Aim of the task => Beginning with the line where "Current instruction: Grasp" appears, restate the lines word for word through the last one in the listing.
── Provided data ──
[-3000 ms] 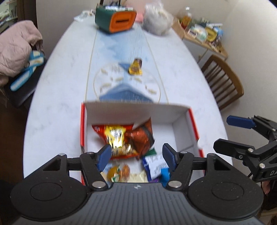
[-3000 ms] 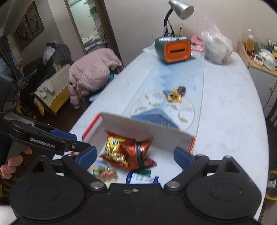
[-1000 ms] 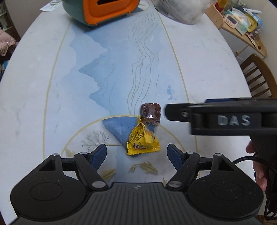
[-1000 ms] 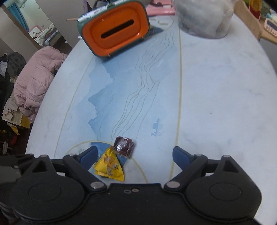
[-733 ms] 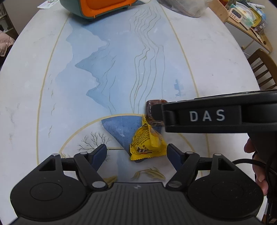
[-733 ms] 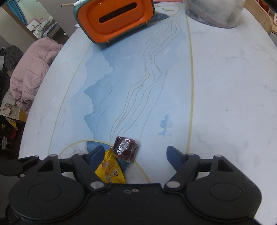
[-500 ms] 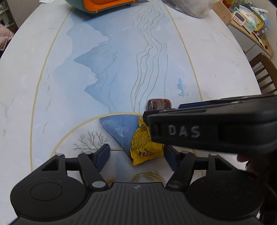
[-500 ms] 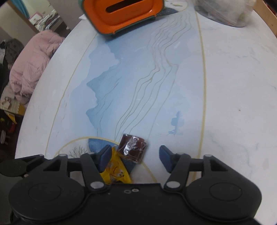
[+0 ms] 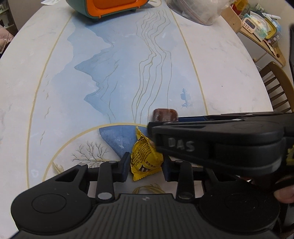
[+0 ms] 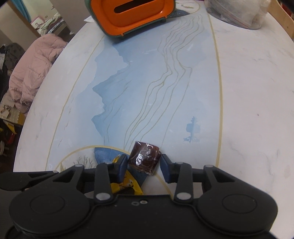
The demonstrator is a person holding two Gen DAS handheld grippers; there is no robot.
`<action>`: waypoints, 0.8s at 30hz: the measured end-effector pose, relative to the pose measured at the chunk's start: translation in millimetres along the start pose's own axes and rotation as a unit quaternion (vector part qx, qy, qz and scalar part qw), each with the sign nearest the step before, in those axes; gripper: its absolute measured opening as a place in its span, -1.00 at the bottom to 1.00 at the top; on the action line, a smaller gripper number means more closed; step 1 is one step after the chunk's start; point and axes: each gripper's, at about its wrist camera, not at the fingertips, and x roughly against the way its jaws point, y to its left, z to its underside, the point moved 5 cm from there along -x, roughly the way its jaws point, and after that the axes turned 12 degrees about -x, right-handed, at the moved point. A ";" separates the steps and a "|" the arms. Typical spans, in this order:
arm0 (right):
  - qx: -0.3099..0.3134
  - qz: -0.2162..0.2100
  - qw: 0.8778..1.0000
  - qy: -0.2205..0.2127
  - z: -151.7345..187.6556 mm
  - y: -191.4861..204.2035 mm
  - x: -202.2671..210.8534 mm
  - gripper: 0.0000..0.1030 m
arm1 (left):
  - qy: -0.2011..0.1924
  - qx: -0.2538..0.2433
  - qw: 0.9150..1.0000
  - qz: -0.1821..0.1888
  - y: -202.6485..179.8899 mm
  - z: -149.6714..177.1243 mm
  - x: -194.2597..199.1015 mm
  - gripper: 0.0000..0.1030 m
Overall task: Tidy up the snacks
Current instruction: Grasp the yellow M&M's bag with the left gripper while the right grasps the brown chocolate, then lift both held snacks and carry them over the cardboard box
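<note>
A yellow snack packet [image 9: 145, 160] lies on the painted table [image 9: 55, 82], with a brown foil-wrapped cube [image 10: 144, 160] just beyond it. My left gripper [image 9: 146, 168] points steeply down; its jaws are closing, and the pads sit against both sides of the packet. My right gripper [image 10: 143, 166] is closing on the cube, with a blue pad at each side of it. In the left wrist view one black finger [image 9: 183, 139] of the right gripper crosses from the right and hides most of the cube [image 9: 165, 114]. The packet [image 10: 126, 183] shows partly under the right gripper.
An orange-and-green box [image 10: 136, 14] stands at the table's far end, beside a clear plastic bag [image 9: 193, 11]. A wooden chair [image 9: 275, 86] and a cluttered shelf [image 9: 261, 22] are off the right edge. A pink jacket [image 10: 31, 73] lies left of the table.
Both pairs of jaws have narrowed from wide apart to the sides of their snacks. The right gripper has come down over the cube and now fills more of the left wrist view.
</note>
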 end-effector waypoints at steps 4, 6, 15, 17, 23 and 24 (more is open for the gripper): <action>-0.013 -0.011 1.000 -0.011 0.5 -4.4 16.9 -0.28 | -0.011 0.005 1.000 0.000 2.4 2.4 16.5 -0.34; -0.016 -0.019 1.000 -0.018 1.6 -5.5 29.0 -0.28 | -0.018 0.009 1.000 0.003 3.3 3.1 28.1 -0.34; -0.007 -0.048 0.998 -0.050 18.2 2.2 88.5 -0.28 | -0.045 0.014 0.999 -0.002 0.6 13.9 92.4 -0.34; -0.001 -0.055 0.997 -0.057 24.9 6.1 103.4 -0.28 | -0.048 0.014 0.999 -0.004 -0.6 17.7 105.9 -0.34; 0.016 -0.073 0.994 -0.081 47.0 21.1 153.0 -0.27 | -0.069 0.007 0.998 -0.009 -4.3 36.3 153.8 -0.34; 0.019 -0.076 0.993 -0.085 51.2 24.3 161.3 -0.27 | -0.075 0.006 0.997 -0.009 -5.1 39.2 163.3 -0.34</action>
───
Answer box =>
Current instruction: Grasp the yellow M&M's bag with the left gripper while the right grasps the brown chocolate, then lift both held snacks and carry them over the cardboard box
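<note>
A yellow snack packet [image 9: 145, 160] lies on the painted table [image 9: 55, 82], with a brown foil-wrapped cube [image 10: 144, 160] just beyond it. My left gripper [image 9: 146, 168] points steeply down; its jaws are closing, and the pads sit against both sides of the packet. My right gripper [image 10: 143, 166] is closing on the cube, with a blue pad at each side of it. In the left wrist view one black finger [image 9: 183, 139] of the right gripper crosses from the right and hides most of the cube [image 9: 165, 114]. The packet [image 10: 126, 183] shows partly under the right gripper.
An orange-and-green box [image 10: 136, 14] stands at the table's far end, beside a clear plastic bag [image 9: 193, 11]. A wooden chair [image 9: 275, 86] and a cluttered shelf [image 9: 261, 22] are off the right edge. A pink jacket [image 10: 31, 73] lies left of the table.
Both pairs of jaws have narrowed from wide apart to the sides of their snacks. The right gripper has come down over the cube and now fills more of the left wrist view.
</note>
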 end-effector waypoints at steps 4, 6, 15, 17, 23 and 24 (more is open for the gripper): <action>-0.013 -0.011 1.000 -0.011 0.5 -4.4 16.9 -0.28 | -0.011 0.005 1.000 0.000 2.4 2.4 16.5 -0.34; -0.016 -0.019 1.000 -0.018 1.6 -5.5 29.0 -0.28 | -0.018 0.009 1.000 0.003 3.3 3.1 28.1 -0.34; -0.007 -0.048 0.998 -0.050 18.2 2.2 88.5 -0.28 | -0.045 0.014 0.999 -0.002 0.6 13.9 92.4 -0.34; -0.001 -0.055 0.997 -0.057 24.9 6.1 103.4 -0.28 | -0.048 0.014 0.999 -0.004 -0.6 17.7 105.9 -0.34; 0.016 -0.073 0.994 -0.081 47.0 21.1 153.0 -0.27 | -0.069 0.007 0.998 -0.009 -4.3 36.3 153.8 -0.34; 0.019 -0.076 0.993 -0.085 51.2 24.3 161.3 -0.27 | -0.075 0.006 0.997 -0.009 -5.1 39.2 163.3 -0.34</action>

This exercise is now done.